WHAT YOU HAVE TO DO:
How many lines of these records hold the string "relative"? Reply with the number alone.

SOURCE MATERIAL:
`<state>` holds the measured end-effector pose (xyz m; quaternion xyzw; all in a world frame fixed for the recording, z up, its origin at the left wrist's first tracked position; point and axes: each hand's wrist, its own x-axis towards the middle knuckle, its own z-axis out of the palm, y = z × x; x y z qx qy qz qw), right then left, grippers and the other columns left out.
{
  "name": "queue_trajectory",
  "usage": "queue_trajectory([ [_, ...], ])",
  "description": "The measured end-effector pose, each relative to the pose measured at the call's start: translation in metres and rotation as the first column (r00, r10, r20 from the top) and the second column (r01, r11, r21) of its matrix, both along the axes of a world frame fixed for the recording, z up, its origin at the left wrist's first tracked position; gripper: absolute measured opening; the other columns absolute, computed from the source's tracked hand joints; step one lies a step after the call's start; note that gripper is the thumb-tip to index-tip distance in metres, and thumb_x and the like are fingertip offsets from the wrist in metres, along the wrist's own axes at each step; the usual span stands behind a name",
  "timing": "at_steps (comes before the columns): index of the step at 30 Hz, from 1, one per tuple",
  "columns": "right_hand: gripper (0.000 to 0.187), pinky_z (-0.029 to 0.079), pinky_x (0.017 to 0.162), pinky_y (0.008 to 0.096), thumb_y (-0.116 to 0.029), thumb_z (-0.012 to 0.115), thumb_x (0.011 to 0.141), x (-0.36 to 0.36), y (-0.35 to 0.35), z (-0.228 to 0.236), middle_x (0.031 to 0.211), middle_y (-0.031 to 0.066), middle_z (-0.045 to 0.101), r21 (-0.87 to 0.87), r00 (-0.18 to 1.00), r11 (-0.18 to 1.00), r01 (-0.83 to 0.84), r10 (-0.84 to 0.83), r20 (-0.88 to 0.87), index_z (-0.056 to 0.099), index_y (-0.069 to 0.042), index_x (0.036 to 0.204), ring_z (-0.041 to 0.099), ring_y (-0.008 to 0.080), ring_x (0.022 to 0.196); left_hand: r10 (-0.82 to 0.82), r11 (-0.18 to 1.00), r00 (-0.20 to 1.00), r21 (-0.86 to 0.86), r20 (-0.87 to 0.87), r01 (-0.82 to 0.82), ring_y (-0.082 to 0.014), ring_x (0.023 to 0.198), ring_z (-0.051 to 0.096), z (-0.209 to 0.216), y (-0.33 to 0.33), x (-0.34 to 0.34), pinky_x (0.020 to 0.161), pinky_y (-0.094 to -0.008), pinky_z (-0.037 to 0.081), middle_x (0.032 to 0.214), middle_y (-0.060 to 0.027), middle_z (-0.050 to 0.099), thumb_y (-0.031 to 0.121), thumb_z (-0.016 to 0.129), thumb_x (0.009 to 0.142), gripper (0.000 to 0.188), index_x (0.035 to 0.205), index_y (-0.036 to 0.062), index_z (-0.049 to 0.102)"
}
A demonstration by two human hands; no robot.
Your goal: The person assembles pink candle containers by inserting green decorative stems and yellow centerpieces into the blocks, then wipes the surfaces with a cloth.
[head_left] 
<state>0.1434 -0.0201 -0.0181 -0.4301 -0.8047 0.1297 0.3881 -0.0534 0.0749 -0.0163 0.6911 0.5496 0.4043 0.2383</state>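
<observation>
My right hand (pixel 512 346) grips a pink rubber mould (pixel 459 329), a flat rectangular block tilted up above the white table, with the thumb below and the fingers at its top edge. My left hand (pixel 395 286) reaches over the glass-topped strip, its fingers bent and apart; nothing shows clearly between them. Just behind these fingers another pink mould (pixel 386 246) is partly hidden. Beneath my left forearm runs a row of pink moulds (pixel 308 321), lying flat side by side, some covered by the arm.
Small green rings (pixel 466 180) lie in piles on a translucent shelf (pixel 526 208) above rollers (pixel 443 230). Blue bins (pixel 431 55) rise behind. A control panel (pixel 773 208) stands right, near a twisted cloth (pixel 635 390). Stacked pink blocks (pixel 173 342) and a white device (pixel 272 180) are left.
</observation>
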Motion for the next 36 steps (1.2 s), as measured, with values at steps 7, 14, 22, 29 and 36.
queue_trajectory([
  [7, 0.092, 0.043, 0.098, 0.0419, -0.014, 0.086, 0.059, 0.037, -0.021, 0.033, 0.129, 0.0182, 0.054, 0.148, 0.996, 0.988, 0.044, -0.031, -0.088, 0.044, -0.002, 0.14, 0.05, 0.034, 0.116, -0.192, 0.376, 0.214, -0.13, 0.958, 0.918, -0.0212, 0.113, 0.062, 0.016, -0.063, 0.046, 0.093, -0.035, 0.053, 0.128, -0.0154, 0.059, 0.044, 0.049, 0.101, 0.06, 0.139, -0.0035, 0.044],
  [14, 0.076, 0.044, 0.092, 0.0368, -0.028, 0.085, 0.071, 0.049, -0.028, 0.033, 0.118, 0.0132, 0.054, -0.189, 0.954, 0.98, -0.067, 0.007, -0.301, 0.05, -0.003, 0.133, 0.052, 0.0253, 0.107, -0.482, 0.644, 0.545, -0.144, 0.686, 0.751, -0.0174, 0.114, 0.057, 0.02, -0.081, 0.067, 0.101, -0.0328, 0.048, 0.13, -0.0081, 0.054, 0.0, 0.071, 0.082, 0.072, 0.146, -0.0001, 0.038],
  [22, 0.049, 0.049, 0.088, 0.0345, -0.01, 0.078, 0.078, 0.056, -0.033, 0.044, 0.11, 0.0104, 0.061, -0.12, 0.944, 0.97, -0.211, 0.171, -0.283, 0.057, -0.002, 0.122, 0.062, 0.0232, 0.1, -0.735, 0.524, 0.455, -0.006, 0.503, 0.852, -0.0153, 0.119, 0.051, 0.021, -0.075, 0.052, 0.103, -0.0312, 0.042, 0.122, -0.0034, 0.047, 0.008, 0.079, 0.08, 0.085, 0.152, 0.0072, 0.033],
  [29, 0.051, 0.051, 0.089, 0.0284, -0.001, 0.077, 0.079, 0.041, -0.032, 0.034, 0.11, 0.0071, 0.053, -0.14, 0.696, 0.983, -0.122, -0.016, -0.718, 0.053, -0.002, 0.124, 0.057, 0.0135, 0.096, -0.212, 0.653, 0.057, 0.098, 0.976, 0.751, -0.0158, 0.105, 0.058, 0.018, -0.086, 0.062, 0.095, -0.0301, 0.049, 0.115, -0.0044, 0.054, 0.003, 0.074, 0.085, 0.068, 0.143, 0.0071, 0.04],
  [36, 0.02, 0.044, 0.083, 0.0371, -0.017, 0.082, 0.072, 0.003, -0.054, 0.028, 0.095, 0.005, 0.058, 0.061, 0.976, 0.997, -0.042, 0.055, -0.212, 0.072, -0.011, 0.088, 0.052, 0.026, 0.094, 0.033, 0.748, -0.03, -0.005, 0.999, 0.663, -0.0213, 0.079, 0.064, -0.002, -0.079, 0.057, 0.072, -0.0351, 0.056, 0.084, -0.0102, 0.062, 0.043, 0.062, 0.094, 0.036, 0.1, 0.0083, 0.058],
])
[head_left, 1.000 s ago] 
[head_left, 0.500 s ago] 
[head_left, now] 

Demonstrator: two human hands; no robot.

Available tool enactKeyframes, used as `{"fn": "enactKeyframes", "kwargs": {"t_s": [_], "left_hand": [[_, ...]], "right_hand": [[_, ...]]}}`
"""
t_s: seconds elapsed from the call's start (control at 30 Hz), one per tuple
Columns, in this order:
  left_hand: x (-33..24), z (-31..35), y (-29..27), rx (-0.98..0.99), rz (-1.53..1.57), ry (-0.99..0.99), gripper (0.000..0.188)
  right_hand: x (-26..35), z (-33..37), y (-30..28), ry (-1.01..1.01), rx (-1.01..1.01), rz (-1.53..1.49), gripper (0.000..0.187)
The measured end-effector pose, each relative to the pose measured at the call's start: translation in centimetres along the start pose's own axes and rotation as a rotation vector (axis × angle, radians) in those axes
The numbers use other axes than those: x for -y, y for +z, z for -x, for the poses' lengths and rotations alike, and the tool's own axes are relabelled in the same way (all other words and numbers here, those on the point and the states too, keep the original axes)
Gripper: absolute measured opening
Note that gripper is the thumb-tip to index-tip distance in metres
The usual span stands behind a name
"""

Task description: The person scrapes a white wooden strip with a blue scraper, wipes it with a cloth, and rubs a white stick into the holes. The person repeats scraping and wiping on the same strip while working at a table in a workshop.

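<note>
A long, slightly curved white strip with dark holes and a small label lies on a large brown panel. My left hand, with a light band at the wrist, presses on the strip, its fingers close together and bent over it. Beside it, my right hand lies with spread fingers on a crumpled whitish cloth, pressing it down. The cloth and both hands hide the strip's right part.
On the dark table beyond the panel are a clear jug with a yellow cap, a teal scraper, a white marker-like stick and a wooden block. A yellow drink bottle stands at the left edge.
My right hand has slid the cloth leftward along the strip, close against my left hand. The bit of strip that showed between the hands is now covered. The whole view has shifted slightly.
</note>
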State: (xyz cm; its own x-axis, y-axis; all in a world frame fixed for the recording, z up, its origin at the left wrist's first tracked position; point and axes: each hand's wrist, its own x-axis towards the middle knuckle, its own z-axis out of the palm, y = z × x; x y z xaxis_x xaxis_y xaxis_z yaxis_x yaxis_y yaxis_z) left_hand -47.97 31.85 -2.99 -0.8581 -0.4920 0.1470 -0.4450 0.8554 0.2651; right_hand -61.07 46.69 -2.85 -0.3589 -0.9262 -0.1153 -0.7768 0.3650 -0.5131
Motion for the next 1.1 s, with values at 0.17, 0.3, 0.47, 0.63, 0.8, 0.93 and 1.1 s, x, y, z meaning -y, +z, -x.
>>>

SOLUTION:
2